──────── SUPPLIED DATA ────────
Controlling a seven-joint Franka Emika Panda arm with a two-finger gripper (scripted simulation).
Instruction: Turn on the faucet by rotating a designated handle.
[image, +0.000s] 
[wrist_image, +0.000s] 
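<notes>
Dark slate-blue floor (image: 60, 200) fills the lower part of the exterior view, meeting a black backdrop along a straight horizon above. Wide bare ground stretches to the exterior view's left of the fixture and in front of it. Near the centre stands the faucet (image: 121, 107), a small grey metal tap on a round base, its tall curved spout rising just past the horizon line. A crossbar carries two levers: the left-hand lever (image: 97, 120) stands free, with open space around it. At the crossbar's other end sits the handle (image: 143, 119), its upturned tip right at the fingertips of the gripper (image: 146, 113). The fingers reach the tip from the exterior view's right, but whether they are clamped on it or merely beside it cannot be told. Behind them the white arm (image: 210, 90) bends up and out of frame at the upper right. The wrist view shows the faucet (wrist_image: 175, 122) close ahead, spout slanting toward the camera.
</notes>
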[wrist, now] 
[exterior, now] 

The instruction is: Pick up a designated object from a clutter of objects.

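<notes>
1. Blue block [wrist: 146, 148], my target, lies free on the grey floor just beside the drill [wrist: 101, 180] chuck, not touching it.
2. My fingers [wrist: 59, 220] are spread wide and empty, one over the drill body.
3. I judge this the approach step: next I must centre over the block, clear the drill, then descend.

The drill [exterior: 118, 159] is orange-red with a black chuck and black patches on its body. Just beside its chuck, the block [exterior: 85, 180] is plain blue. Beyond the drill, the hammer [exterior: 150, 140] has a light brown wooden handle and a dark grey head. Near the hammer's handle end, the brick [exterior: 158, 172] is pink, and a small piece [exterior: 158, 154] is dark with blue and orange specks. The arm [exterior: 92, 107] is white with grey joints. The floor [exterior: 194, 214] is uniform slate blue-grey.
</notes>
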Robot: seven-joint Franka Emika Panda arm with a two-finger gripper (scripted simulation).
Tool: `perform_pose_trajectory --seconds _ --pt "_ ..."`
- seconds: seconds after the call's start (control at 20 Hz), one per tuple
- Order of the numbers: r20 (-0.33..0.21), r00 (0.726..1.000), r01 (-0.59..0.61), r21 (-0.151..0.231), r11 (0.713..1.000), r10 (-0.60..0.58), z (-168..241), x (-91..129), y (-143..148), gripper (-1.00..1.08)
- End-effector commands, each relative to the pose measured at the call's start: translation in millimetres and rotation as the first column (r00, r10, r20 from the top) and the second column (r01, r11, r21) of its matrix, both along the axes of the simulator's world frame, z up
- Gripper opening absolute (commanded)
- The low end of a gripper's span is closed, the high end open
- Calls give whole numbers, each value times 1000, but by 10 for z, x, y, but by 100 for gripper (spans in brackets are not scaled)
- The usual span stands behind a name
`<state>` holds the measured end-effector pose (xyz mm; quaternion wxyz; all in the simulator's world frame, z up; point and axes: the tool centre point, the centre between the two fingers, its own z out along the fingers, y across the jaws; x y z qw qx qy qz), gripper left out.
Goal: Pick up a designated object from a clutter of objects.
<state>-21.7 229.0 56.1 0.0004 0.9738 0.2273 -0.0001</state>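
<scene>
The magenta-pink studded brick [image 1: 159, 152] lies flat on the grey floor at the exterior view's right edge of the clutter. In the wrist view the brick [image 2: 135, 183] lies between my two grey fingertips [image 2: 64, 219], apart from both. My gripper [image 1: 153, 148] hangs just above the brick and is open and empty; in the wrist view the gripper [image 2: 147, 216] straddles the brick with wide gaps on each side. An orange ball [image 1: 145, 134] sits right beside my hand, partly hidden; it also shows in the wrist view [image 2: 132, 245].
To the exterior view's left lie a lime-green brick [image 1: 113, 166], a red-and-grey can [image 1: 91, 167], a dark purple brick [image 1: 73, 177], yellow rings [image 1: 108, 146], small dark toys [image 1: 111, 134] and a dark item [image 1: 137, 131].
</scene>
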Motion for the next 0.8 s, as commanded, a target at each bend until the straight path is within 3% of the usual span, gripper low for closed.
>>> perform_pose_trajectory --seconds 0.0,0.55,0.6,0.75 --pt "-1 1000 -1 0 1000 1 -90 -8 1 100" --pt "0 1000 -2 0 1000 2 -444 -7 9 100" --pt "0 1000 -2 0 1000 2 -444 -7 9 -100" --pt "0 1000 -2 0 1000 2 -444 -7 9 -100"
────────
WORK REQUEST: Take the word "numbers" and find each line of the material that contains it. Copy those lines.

ANSWER FOR THIS EXERCISE:
- Order of the numbers: r20 (-0.33..0.21), r00 (0.726..1.000), r01 (-0.59..0.61), r21 (-0.151..0.231), r11 (0.713..1.000), r10 (-0.60..0.58), z (-168..241), x (-91..129), y (-143..148), gripper (-1.00..1.08)
- Calls give whole numbers, each value times 1000, but by 10 for z, x, y, but by 100 for gripper (spans in brackets are not scaled)

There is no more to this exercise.